▸ PROMPT
Report the number of lines holding "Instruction" in the material below, and nothing more.

........

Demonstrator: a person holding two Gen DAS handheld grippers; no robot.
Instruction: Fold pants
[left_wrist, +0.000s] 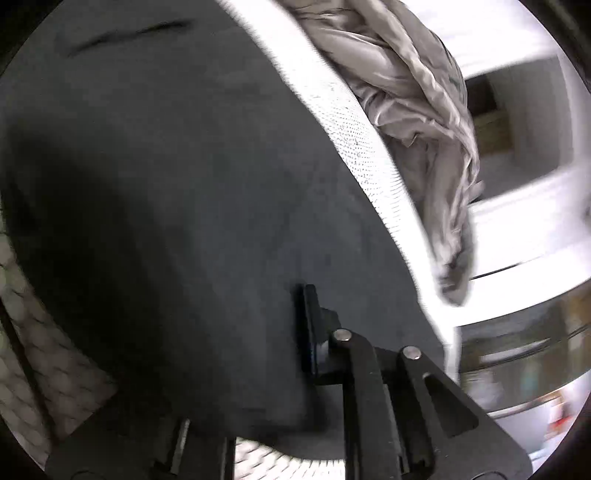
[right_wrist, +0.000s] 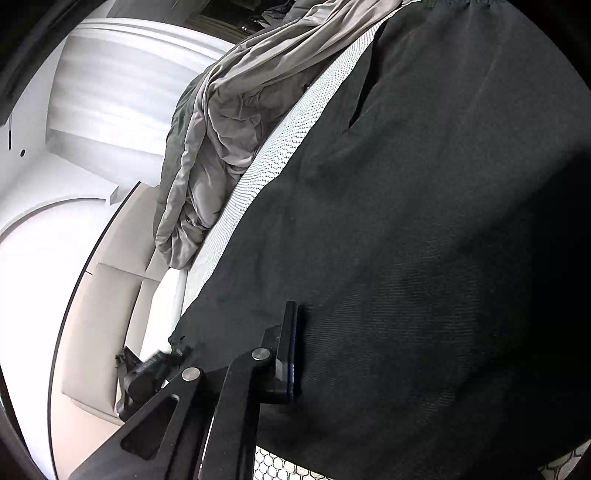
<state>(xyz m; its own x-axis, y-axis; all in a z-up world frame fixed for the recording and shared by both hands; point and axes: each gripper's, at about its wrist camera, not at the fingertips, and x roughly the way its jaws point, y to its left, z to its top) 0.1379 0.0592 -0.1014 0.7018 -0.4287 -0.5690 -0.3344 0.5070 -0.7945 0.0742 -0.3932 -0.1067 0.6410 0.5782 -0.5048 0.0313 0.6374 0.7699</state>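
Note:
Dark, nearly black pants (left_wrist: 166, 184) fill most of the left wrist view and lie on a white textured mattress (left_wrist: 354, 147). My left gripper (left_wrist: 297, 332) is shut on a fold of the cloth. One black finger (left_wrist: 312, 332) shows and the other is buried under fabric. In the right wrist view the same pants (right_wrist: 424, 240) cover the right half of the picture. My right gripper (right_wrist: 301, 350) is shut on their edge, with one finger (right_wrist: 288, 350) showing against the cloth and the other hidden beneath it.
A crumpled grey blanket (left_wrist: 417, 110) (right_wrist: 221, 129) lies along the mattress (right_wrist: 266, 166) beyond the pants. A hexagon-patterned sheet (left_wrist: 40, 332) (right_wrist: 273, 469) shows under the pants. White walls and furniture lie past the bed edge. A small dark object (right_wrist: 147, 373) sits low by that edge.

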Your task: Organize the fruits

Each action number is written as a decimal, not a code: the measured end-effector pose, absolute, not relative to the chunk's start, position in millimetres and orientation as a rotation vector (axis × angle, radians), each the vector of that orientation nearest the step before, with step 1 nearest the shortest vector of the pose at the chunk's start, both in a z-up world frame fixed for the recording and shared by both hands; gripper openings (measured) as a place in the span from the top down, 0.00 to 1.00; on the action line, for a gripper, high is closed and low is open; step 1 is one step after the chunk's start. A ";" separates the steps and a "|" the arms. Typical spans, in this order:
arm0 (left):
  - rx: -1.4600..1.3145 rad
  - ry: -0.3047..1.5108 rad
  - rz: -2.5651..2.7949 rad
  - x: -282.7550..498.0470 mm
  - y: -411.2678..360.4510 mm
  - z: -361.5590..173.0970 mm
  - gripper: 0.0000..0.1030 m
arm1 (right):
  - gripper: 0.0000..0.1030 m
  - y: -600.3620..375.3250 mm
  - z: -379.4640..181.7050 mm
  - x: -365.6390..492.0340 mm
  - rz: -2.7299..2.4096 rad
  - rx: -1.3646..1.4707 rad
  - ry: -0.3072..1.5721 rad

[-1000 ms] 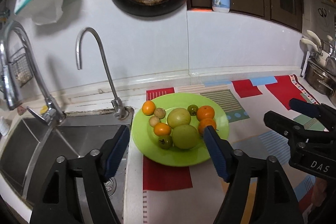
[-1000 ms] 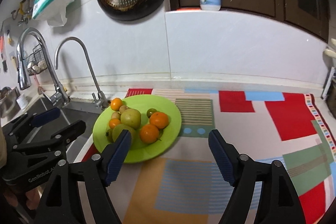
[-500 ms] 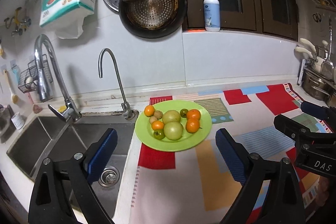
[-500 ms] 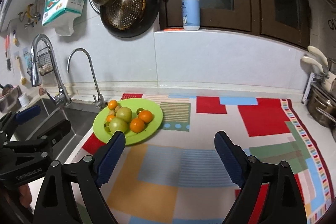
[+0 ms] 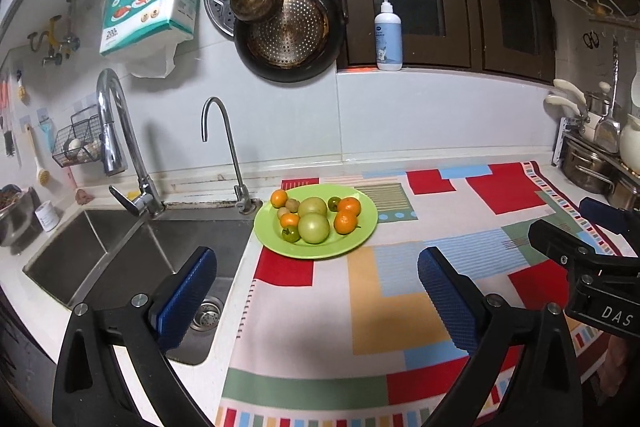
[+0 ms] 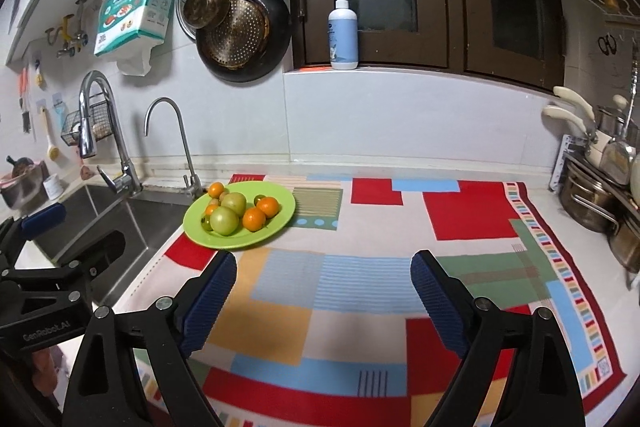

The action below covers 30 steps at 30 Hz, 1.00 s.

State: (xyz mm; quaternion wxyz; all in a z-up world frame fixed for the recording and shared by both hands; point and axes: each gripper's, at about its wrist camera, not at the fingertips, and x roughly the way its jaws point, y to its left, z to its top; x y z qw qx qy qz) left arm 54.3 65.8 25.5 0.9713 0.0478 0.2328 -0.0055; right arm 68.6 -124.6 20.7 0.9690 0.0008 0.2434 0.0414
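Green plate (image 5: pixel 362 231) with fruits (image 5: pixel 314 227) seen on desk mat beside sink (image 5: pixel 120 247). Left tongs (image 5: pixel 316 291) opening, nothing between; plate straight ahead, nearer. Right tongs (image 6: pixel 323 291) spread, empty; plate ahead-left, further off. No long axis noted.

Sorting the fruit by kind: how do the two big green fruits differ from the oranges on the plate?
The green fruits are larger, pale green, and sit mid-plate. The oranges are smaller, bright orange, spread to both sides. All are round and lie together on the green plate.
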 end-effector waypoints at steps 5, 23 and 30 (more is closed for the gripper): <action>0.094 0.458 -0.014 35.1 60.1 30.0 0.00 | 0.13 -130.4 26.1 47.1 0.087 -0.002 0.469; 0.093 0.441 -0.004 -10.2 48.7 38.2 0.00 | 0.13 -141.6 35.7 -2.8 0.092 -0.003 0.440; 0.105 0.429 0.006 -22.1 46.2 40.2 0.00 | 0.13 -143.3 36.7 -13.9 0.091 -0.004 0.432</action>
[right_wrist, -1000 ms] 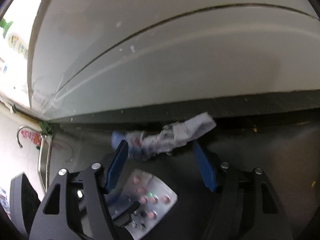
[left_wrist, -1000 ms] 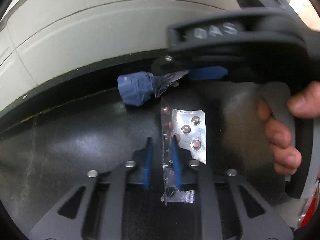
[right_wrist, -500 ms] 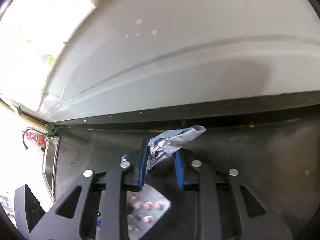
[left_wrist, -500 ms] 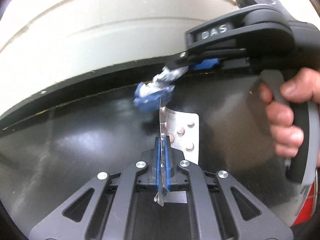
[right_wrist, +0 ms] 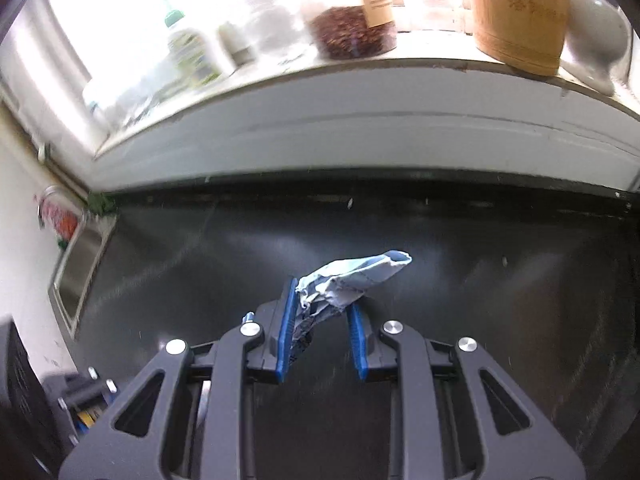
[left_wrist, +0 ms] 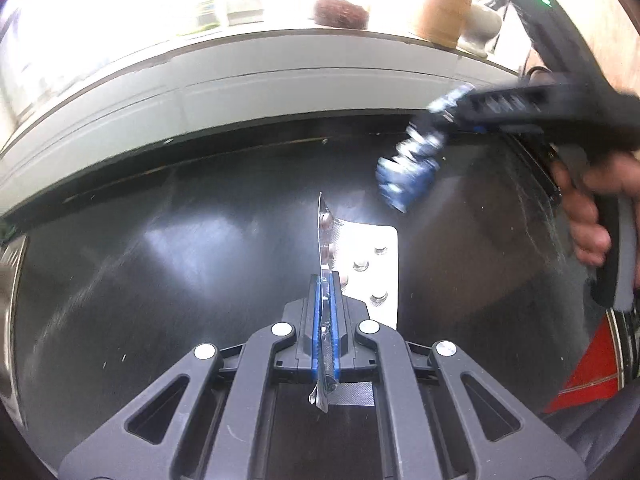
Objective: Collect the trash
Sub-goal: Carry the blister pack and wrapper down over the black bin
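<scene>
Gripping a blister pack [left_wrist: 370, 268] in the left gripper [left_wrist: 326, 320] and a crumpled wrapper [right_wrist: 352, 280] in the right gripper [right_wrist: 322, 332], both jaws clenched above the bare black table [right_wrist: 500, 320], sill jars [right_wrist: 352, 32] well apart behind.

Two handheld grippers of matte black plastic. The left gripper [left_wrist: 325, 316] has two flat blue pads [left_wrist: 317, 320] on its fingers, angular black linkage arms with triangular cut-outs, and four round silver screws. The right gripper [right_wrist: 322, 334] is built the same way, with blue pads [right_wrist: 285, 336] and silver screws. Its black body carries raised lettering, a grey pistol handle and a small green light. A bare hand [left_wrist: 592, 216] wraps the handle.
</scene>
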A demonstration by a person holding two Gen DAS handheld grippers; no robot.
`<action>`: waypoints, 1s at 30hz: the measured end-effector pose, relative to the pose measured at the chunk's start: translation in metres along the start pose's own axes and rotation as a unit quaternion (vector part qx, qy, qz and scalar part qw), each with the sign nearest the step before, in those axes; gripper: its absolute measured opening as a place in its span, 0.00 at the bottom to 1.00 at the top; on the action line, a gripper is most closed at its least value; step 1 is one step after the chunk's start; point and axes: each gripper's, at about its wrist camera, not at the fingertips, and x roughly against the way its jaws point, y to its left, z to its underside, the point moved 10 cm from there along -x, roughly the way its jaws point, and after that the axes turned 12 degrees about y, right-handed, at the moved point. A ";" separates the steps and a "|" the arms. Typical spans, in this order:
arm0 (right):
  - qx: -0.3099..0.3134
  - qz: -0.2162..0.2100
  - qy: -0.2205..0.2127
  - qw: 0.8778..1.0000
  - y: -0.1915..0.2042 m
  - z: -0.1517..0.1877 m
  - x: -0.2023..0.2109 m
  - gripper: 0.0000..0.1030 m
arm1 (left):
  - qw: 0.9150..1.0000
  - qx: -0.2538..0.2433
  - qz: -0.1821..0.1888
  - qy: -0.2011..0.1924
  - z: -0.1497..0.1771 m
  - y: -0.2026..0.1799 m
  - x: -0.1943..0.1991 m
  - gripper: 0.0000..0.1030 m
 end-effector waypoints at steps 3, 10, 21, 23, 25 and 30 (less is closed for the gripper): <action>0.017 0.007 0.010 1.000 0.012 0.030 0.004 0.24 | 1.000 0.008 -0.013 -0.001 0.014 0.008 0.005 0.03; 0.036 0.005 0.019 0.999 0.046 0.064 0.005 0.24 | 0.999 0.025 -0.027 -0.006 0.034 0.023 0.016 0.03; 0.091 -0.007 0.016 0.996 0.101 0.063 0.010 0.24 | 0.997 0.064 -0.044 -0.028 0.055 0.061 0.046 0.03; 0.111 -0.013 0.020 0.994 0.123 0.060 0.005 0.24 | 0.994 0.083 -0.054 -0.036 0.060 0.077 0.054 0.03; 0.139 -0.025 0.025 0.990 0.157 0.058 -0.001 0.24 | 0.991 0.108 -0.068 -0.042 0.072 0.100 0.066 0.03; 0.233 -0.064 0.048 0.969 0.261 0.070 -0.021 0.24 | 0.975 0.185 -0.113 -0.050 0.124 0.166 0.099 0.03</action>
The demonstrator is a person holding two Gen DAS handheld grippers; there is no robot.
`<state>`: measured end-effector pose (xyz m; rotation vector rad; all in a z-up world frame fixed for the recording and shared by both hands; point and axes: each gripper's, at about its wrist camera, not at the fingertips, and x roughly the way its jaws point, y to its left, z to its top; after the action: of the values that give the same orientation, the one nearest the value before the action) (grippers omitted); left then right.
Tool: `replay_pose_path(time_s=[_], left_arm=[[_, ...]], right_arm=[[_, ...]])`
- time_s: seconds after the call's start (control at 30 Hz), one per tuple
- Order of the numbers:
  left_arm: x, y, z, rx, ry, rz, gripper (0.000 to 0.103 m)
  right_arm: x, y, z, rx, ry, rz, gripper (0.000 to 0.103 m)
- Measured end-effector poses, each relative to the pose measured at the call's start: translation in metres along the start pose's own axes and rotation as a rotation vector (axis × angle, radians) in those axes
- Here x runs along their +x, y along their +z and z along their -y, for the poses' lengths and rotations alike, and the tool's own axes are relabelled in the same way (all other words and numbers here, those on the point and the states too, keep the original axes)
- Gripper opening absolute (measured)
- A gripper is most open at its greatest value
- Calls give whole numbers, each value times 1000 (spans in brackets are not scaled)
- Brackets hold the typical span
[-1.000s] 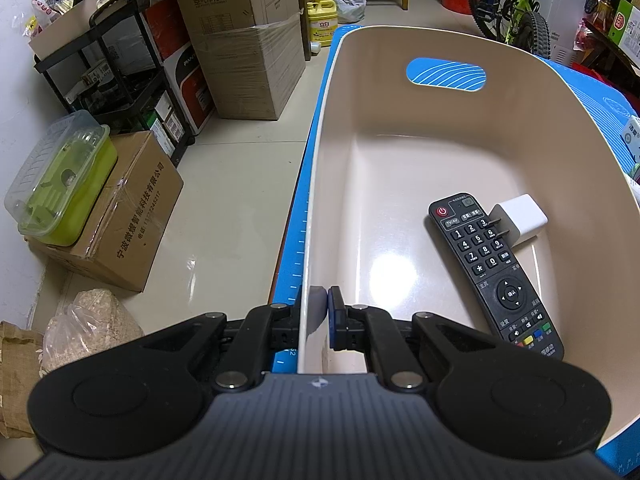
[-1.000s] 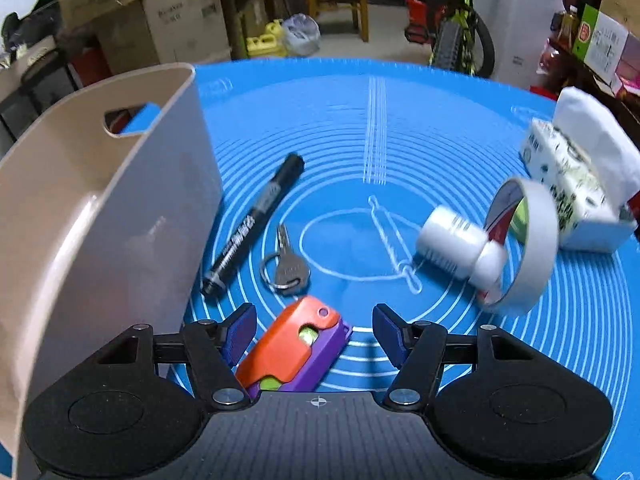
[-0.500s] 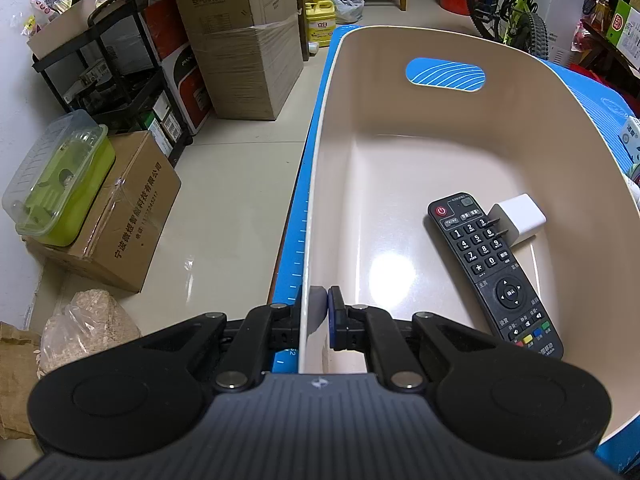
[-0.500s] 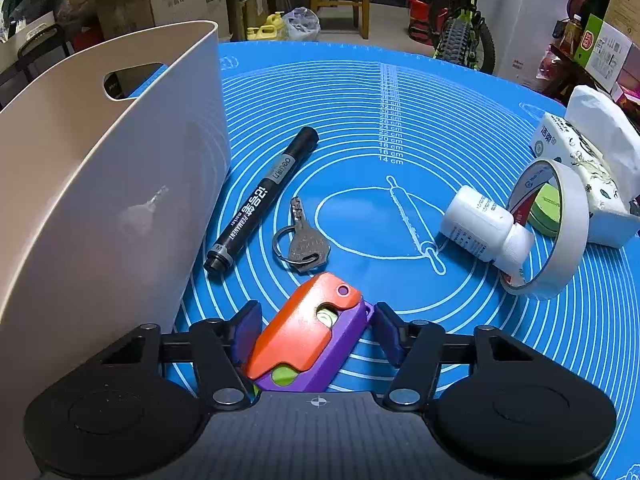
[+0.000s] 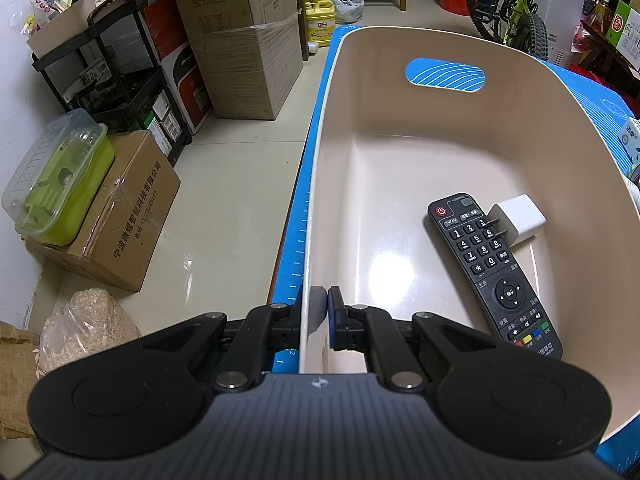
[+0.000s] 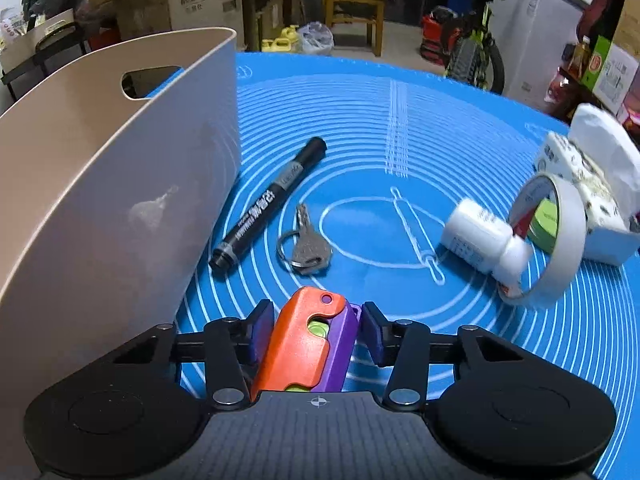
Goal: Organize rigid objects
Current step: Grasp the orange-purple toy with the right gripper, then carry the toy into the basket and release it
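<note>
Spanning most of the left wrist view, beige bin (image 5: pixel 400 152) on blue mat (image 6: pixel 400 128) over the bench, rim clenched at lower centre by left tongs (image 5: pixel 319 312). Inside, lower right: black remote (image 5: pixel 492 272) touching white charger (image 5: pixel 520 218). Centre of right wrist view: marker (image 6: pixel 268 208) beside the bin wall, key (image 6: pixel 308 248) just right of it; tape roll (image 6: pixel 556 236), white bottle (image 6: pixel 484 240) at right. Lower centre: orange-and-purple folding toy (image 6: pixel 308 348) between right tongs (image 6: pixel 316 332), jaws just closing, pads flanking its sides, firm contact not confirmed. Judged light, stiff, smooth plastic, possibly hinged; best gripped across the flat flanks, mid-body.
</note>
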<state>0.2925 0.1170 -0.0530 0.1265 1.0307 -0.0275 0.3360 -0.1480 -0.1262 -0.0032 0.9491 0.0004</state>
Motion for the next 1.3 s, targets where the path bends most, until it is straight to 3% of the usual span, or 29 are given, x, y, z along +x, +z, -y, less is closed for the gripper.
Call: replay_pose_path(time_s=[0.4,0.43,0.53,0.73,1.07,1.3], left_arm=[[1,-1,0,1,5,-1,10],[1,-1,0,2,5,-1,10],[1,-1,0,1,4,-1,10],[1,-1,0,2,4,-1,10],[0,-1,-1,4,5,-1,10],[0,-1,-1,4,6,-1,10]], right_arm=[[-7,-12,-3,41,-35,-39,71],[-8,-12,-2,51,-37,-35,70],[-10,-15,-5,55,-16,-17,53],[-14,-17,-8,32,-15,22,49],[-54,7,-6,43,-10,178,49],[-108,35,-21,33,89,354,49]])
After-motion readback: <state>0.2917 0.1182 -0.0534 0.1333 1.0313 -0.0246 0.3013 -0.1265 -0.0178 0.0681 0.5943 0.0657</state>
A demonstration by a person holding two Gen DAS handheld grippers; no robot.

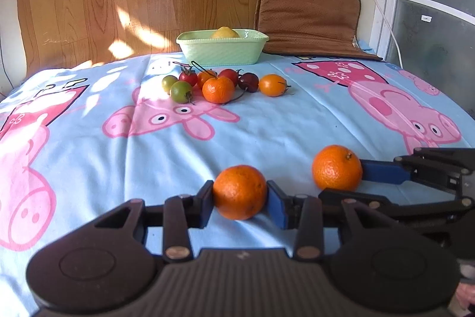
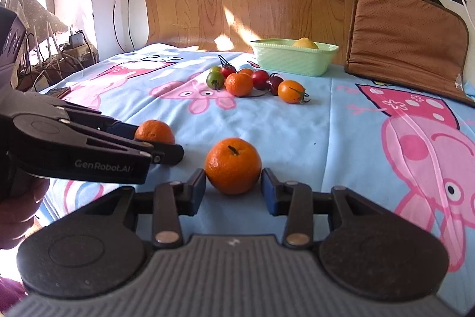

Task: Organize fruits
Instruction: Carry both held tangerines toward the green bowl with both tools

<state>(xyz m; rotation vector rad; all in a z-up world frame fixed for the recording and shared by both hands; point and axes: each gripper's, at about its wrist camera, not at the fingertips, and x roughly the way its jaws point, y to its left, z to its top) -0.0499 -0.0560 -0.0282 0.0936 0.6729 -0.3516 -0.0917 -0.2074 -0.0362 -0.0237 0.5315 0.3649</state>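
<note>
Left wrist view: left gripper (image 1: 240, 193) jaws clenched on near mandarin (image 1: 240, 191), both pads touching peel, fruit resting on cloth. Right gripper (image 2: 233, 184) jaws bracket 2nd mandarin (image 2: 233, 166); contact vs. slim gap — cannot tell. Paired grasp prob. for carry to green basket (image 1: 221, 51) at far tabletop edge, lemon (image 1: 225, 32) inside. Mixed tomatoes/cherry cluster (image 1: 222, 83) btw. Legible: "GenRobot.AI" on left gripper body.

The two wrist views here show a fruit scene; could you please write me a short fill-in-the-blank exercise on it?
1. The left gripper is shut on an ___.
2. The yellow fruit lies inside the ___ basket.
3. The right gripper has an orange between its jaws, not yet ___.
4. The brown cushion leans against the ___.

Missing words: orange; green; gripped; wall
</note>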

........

▸ REPLY
2